Determining Soil–Tree–Grass Relationships in a California Oak Savanna Using Eco‐Geophysics

Savanna ecosystems have long fascinated ecologists due to the codominance of trees and grasses. This codominance is often explained by the vertical juxtaposition of rooting depths leading to niche separation for water uptake. The tree–grass spatial patterns observed are often investigated within the competition, disturbance, and resource heterogeneity framework. Ecohydrologic studies are developing models to describe patterns based on this framework and the complex interplay between climate, soil moisture, and resource heterogeneity. A common impediment to unraveling the relative importance of each of these factors is a lack of detailed spatial and temporal data describing resource heterogeneity. In this research, we investigated the use of electromagnetic‐induction (EMI) imaging as a way of determining soil spatial resource heterogeneity. The aim was to determine if EMI signal response, reflecting soil texture and moisture, can provide a rapid method for identifying soil spatial resource heterogeneity, thus providing a novel method to help differentiate between the importance of competition, disturbance, and resource heterogeneity in controlling tree–grass pattern development.
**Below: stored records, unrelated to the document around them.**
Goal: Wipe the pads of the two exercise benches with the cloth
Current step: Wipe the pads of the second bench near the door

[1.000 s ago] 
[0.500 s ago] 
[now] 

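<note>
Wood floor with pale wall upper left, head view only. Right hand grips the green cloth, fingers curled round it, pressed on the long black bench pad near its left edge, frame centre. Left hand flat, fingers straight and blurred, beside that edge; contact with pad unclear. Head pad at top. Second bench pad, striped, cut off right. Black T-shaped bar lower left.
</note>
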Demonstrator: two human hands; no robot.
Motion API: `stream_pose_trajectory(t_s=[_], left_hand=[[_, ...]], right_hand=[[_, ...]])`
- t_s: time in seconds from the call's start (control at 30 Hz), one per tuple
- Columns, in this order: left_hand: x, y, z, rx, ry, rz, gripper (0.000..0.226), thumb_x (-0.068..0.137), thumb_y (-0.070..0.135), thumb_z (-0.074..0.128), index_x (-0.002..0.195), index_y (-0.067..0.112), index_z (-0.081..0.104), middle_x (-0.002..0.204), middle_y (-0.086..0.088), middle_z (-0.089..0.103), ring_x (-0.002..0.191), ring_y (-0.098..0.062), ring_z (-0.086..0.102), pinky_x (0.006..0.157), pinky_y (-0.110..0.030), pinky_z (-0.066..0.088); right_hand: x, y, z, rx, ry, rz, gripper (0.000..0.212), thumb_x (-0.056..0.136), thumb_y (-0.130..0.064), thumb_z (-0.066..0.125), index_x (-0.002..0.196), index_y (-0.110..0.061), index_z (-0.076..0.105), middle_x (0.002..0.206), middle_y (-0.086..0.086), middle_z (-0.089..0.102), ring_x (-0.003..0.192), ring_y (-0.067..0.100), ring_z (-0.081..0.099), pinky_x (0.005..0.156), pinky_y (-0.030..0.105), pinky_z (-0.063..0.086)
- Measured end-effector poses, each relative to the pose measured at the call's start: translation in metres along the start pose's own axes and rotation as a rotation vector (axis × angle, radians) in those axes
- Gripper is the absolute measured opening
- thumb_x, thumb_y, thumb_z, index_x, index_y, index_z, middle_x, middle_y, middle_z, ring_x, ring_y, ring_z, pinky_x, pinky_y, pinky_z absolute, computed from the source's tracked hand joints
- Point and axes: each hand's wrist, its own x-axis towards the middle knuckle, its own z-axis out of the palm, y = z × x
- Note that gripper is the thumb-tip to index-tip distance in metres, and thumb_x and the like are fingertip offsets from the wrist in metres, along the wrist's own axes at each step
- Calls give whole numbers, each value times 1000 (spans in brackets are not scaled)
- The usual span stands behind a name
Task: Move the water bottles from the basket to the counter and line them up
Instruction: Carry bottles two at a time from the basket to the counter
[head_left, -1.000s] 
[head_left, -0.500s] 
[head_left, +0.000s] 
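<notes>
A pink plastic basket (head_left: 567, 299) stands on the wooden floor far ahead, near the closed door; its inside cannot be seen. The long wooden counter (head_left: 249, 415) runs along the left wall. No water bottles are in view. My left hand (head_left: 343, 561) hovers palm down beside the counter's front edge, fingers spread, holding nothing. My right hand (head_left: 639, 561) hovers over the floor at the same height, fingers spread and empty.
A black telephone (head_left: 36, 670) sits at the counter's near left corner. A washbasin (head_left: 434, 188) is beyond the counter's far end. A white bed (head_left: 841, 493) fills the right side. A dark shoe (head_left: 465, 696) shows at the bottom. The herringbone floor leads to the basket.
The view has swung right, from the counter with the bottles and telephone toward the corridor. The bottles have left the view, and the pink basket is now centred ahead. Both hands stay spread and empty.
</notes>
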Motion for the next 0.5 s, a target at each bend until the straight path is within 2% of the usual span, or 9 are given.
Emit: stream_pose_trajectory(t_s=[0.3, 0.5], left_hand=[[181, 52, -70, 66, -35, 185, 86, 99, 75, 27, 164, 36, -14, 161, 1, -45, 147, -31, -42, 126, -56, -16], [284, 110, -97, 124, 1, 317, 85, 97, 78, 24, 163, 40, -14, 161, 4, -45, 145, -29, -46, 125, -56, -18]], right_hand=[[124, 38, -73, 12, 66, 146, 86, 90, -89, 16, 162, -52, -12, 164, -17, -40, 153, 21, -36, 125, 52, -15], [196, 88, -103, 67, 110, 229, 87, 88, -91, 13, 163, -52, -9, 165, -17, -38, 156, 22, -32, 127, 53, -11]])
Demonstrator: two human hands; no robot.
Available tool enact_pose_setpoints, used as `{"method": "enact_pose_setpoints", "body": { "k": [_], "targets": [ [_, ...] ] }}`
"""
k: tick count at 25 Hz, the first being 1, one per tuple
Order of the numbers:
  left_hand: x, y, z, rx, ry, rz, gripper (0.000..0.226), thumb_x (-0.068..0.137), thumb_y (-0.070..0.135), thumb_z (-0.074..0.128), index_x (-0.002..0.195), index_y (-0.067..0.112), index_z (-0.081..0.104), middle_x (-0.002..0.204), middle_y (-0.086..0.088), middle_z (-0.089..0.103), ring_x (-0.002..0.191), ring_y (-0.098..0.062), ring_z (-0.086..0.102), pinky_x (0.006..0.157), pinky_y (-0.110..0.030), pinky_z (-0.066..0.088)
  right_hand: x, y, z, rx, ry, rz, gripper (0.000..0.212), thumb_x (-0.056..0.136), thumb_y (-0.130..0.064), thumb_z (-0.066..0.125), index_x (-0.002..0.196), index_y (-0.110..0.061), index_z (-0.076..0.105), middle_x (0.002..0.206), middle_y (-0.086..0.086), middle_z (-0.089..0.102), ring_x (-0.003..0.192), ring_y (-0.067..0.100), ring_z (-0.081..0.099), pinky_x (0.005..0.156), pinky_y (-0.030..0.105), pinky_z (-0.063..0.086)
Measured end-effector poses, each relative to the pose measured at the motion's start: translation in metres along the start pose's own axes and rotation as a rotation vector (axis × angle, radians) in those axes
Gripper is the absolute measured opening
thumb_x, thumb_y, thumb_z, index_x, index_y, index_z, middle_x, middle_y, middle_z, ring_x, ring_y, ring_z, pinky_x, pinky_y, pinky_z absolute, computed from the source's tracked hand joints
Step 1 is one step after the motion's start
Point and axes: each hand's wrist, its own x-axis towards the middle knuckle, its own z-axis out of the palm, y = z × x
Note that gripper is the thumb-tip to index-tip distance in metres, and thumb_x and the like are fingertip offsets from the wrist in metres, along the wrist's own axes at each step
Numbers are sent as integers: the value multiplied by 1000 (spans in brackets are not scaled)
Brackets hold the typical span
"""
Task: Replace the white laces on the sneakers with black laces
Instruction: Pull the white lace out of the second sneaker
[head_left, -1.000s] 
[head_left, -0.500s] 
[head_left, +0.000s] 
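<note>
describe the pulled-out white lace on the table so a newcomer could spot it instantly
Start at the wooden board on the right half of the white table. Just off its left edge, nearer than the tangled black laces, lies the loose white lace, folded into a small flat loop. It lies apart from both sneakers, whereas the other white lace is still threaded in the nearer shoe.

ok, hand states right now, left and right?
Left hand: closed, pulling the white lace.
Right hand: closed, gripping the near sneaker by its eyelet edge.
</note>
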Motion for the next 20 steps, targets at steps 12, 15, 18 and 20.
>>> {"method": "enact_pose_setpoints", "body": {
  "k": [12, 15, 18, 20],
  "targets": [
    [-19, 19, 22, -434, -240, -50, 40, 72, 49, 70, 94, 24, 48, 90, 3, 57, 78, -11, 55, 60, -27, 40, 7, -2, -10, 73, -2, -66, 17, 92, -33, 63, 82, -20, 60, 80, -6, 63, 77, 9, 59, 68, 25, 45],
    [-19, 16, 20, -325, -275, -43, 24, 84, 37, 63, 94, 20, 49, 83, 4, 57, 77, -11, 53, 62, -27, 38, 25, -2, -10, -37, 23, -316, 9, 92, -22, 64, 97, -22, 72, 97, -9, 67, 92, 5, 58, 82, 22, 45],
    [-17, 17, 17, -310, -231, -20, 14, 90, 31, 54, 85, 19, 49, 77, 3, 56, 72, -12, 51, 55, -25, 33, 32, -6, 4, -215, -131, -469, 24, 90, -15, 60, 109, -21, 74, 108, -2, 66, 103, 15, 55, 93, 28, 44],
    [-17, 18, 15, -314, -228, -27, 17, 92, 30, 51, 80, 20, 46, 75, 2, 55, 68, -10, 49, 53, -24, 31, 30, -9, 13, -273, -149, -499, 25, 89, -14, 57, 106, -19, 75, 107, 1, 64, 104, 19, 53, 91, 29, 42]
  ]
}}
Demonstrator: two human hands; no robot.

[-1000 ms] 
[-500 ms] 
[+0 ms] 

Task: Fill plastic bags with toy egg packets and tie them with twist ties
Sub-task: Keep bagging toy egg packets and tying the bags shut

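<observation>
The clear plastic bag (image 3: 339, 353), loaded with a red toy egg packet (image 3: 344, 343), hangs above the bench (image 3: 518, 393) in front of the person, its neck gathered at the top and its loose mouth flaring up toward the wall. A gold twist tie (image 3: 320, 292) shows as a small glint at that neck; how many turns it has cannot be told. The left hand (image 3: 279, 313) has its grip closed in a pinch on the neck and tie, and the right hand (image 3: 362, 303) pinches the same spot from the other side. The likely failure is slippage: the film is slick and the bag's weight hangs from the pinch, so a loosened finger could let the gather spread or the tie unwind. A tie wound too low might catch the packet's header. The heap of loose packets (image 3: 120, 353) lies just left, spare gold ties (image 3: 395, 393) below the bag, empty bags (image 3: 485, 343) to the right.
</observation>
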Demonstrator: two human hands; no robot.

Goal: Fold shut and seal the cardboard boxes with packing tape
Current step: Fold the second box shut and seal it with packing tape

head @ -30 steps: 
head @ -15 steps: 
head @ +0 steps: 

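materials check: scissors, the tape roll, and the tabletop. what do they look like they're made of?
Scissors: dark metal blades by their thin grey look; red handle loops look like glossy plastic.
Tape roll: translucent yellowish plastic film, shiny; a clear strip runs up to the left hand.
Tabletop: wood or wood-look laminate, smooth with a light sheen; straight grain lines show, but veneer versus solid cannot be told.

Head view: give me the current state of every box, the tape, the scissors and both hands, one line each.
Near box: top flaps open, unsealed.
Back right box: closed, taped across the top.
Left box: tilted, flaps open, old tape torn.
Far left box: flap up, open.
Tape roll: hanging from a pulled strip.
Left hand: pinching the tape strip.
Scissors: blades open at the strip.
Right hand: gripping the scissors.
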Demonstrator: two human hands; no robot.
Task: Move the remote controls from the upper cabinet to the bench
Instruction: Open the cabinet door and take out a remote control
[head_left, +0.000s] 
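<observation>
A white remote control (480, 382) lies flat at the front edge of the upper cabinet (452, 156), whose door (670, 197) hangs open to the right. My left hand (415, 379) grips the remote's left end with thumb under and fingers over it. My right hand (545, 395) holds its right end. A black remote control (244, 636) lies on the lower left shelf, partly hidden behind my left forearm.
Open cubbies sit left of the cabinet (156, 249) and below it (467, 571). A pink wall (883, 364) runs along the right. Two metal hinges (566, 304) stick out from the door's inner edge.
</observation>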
We found a significant difference ( t = 10.18, P = 1.57 × 10 −21 ) between signal response under grass and trees. Higher bulk soil electrical conductivity (ECa) values occurred under grass (∼32 mS m −1 ), indicating more clay, while lower ECa values (∼21 mS m −1 ) occurred under trees where clay content was less. Significant ECa differences were also observed between the oak ( Quercus spp.) and buckeye [ Aesculus californica (Spach) Nutt.] tree communities, but not between the evergreen and deciduous oak communities. Soil ECa provides a rapid measurement method to identify soil resource heterogeneity in savanna tree–grass systems and could provide a vital tool for woodland restoration planning.